As the sun rose, the van turned around and drove back to downtown San Diego.
Bulavina said the ICE officers told them they were trying to move the detainees to Otay Mesa so they could sleep. Instead, she said, they ended up in the van for hours on end, unable to sleep or use the restroom.
ICE officers tried to move them on the second night but were again unable to enter, she said.
By the third day, Bulavina said, she was having panic attacks. The detainee whose migraine medication had been confiscated was also having a hard time, but the guards would not return it.
Finally, Bulavina said, they were moved to Otay Mesa at 11 p.m. on Saturday. There were more than 150 people being held there, she said, including women as young as 18 and as old as 80.
The conditions there were similar, Bulavina said, but they were given hot meals and were able to shower. After the showers, the officers confiscated their towels, so she and other women had to huddle together to try and keep warm as their hair dried.
When Bulavina was finally released Tuesday morning, Korol said the officer who led her out of the gate apologized.

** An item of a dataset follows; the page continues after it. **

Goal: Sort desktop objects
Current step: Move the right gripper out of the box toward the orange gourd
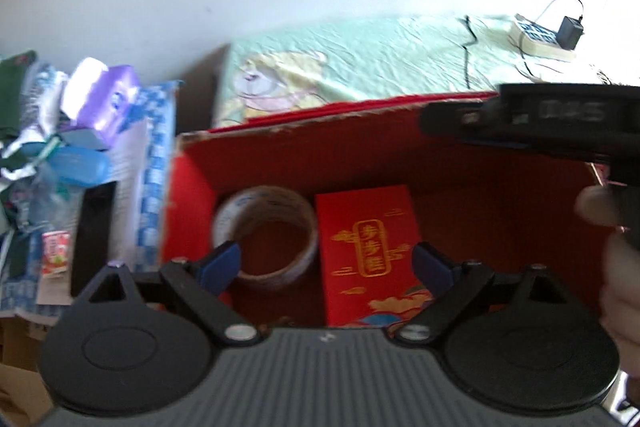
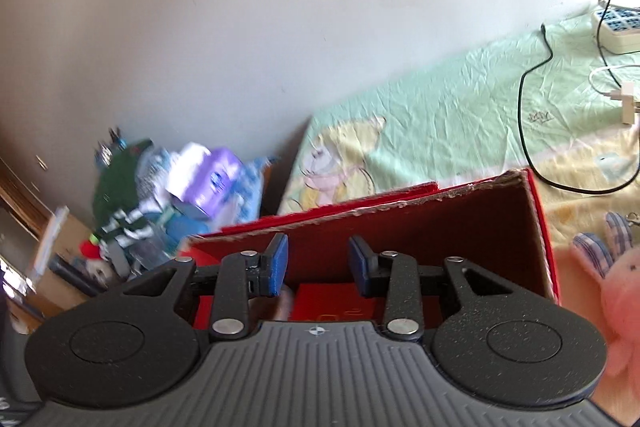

Matthews, the lawyer, said they were thrilled that Bulavina had been released, and said it was “justice being served.” However, she noted that Bulavina is still facing an active removal proceeding. She said they still would need to unravel a tangle of overlapping federal jurisdictions in order to set Bulavina’s case back on track.
Broadly, Matthews said Bulavina’s case showed clearly that the federal government is aiming to arrest and detain people first, and then later sort out whether they had any legal basis for doing so.
“That is really unacceptable, and it should feel unacceptable to us as Americans,” Matthews said.
For now, Korol said he and Bulavina are hoping to finish the process for her green card. They remain worried about the status of those proceedings, but are hoping that Bulavina will be able to successfully get permanent residency now.
Bulavina keeps thinking about the other women with roots in countries like Mexico and Thailand who she was detained with — how they comforted each other and tried to support each other despite the harsh conditions.
One day, she said, they hoped they would meet again, far from their cells, and have a meal together.